> [Prompt]:
Each line of the data below that carries the word "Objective" needs to be copied.

┏━━

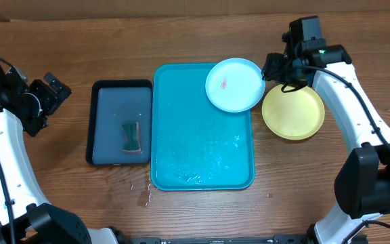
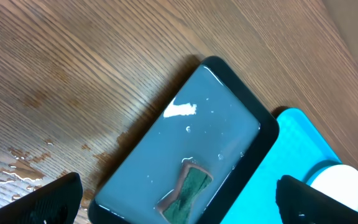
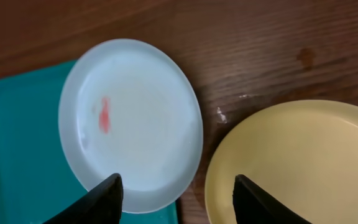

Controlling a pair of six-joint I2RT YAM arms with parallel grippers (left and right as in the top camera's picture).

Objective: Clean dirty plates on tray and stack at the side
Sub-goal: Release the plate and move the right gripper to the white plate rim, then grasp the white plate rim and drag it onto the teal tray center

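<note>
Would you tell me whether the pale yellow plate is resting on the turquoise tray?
No, the pale yellow plate lies on the wooden table to the right of the turquoise tray, outside its rim.

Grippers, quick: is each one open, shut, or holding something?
Left gripper: open wide, holding nothing.
Right gripper: open, fingers apart over the edge of the blue plate, gripping nothing.

The wooden table [image 1: 59,41] carries a dark tray [image 1: 114,108], the turquoise tray [image 1: 195,149], a yellow plate [image 1: 294,114] and seemingly spilled water [image 2: 23,176].
</note>
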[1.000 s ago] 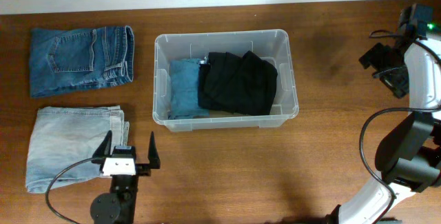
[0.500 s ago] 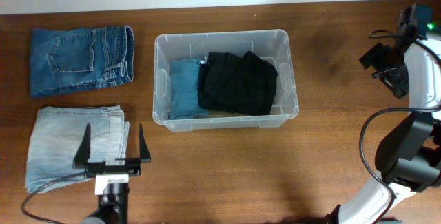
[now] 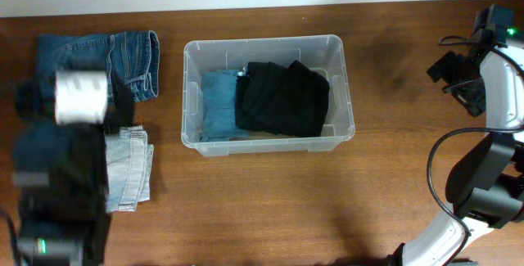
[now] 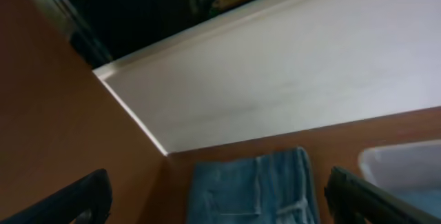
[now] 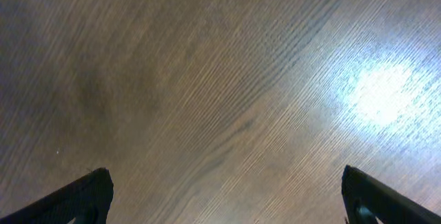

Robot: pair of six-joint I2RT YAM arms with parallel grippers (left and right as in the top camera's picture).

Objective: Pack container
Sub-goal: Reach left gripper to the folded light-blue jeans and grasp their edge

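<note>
Left arm (image 3: 61,176) now a close blur over both jeans (image 3: 135,53) beside container (image 3: 348,94)

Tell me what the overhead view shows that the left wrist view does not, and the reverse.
Only overhead: the inside of the container, which holds a black garment and a blue garment; the light jeans; and the right arm. Only left wrist: the white wall and the left gripper, clearly open. Both: the dark blue jeans and part of the container.
</note>
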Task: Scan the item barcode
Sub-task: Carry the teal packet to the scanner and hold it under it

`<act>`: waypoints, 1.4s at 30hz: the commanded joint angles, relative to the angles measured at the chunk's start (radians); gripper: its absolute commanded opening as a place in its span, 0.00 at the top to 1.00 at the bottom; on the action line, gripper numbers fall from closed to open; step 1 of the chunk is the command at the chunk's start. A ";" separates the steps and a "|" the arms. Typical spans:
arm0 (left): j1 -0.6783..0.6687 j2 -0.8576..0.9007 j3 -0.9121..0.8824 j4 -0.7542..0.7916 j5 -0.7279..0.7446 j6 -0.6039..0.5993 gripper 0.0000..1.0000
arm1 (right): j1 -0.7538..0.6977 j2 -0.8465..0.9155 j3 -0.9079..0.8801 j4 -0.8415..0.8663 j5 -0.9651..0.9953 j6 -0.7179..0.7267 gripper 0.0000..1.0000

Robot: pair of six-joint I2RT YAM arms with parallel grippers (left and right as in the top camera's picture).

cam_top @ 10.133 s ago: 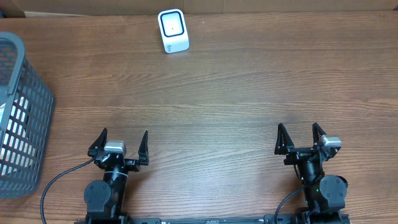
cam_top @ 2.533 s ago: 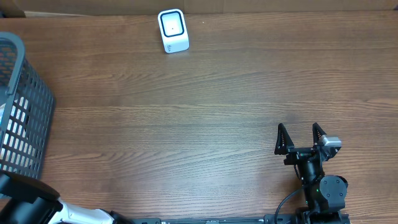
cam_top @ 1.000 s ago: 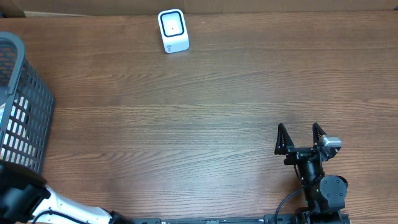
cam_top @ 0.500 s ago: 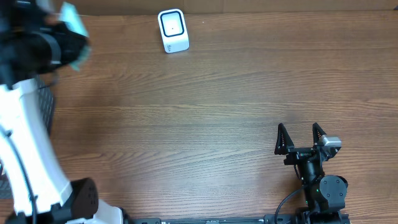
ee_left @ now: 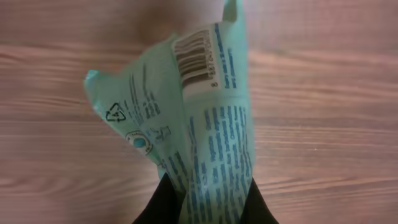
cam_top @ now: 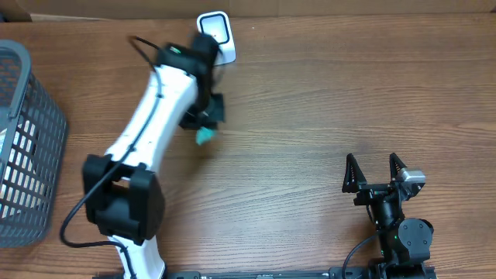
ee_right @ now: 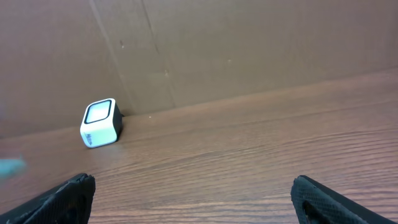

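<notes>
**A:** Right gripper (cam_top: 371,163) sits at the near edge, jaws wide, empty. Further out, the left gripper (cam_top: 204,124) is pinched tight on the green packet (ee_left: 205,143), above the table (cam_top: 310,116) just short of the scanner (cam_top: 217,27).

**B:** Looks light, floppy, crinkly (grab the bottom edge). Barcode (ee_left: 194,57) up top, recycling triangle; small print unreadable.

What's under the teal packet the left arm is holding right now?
Only bare wooden table shows around the teal packet, pinched in the left gripper. The patch straight beneath it is covered. The scanner sits farther back, not underneath.
</notes>
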 commanded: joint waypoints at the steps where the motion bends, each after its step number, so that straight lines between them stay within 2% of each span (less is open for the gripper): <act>1: -0.034 -0.011 -0.093 0.063 -0.037 -0.075 0.96 | -0.001 -0.012 -0.011 0.006 0.004 0.003 0.00; 9: -0.101 -0.011 -0.278 0.201 -0.040 -0.136 0.96 | -0.001 -0.012 -0.011 0.006 0.004 0.003 0.00; 10: -0.108 -0.011 -0.288 0.205 -0.039 -0.136 0.82 | -0.001 -0.012 -0.011 0.006 0.004 0.003 0.00; 12: -0.121 -0.011 -0.291 0.204 -0.036 -0.129 0.43 | -0.001 -0.012 -0.011 0.006 0.004 0.003 0.00; 13: -0.123 -0.011 -0.285 0.202 -0.034 -0.118 0.35 | -0.001 -0.012 -0.011 0.006 0.004 0.003 0.00; 14: -0.123 -0.012 -0.269 0.191 -0.028 -0.102 0.34 | -0.001 -0.012 -0.011 0.006 0.004 0.003 0.00; 17: -0.110 -0.012 -0.171 0.123 -0.029 -0.080 0.33 | -0.001 -0.012 -0.011 0.006 0.004 0.003 0.00; 23: -0.017 -0.031 0.238 -0.107 -0.079 -0.052 0.37 | -0.001 -0.012 -0.011 0.006 0.004 0.003 0.00; 26: 0.082 -0.054 0.460 -0.233 -0.125 -0.052 0.38 | -0.001 -0.012 -0.011 0.006 0.004 0.003 0.00; 30: 0.248 -0.104 0.647 -0.345 -0.176 -0.051 0.37 | -0.001 -0.012 -0.011 0.006 0.004 0.003 0.00; 37: 0.640 -0.172 0.680 -0.362 -0.199 0.018 0.33 | -0.001 -0.012 -0.011 0.006 0.004 0.003 0.00; 42: 0.916 -0.132 0.674 -0.308 -0.156 0.123 0.38 | -0.001 -0.012 -0.011 0.006 0.004 0.003 0.00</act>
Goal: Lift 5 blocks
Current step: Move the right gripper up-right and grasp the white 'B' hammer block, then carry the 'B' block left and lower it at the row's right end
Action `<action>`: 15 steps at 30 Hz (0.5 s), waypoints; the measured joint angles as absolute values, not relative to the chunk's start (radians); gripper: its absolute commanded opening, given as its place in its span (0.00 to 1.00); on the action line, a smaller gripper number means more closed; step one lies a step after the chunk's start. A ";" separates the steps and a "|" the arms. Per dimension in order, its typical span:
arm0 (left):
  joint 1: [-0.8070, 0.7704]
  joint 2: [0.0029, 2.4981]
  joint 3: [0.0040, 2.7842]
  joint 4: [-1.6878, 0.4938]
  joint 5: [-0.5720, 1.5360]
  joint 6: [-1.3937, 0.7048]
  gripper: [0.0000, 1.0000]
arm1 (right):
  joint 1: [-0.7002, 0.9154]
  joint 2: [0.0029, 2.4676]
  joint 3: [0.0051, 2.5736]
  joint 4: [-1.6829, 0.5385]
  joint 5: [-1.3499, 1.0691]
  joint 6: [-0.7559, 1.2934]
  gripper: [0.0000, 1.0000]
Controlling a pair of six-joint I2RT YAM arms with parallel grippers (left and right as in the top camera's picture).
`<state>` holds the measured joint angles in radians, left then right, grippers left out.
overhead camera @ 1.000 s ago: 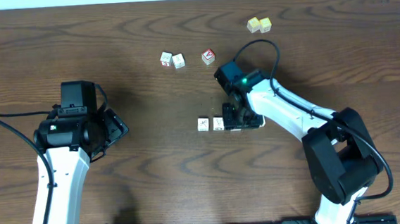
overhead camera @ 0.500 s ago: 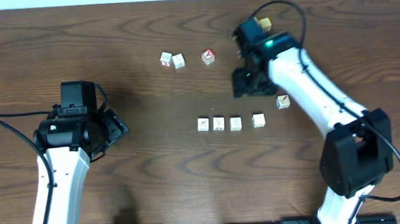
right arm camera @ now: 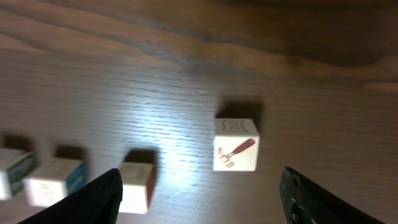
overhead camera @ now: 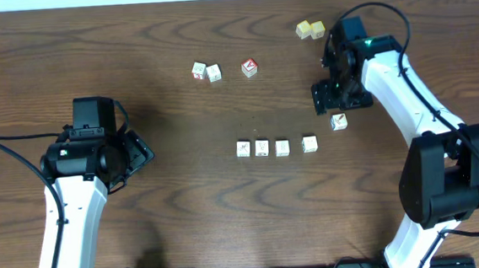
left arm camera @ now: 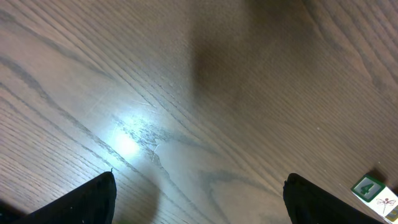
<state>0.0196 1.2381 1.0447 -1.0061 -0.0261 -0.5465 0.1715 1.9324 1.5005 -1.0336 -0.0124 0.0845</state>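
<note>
Several small whitish blocks lie in a row (overhead camera: 262, 148) on the table, and one more block (overhead camera: 338, 122) sits apart to their right. My right gripper (overhead camera: 328, 96) hovers just behind that separate block, open and holding nothing. In the right wrist view the block with a hammer mark (right arm camera: 236, 144) rests on the wood ahead of my right gripper (right arm camera: 199, 205), and its row neighbours (right arm camera: 137, 186) trail off to the left. My left gripper (overhead camera: 135, 154) (left arm camera: 205, 208) stands open and empty at the left, with one block (left arm camera: 373, 193) at the lower right edge of the left wrist view.
Two more whitish cubes (overhead camera: 206, 71) and a red-faced cube (overhead camera: 249, 67) sit at the back centre. Two pale yellow cubes (overhead camera: 310, 30) lie at the back, close to the right arm's wrist. The table (overhead camera: 185, 205) is dark wood.
My right arm has moved from the row of blocks back and to the right, uncovering two blocks of the row and the separate block. Its jaws have spread wider. The left arm has not moved.
</note>
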 measured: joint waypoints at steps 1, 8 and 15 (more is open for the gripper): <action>0.020 1.238 1.045 -1.006 -0.026 -0.546 0.86 | 0.171 1.932 1.484 -1.021 0.003 0.078 0.79; 0.020 1.238 1.045 -1.006 -0.026 -0.546 0.86 | 0.171 1.932 1.365 -0.914 0.081 0.055 0.78; 0.020 1.238 1.045 -1.006 -0.026 -0.546 0.86 | 0.171 1.932 1.311 -0.843 0.097 0.043 0.69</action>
<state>0.0196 1.2381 1.0447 -1.0061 -0.0261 -0.5465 0.1711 1.9324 1.3106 -0.8433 0.0971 0.0425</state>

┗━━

> [Final answer]:
Objective: Clean dirty plates on tray and stack at the side
Objective: Pack container

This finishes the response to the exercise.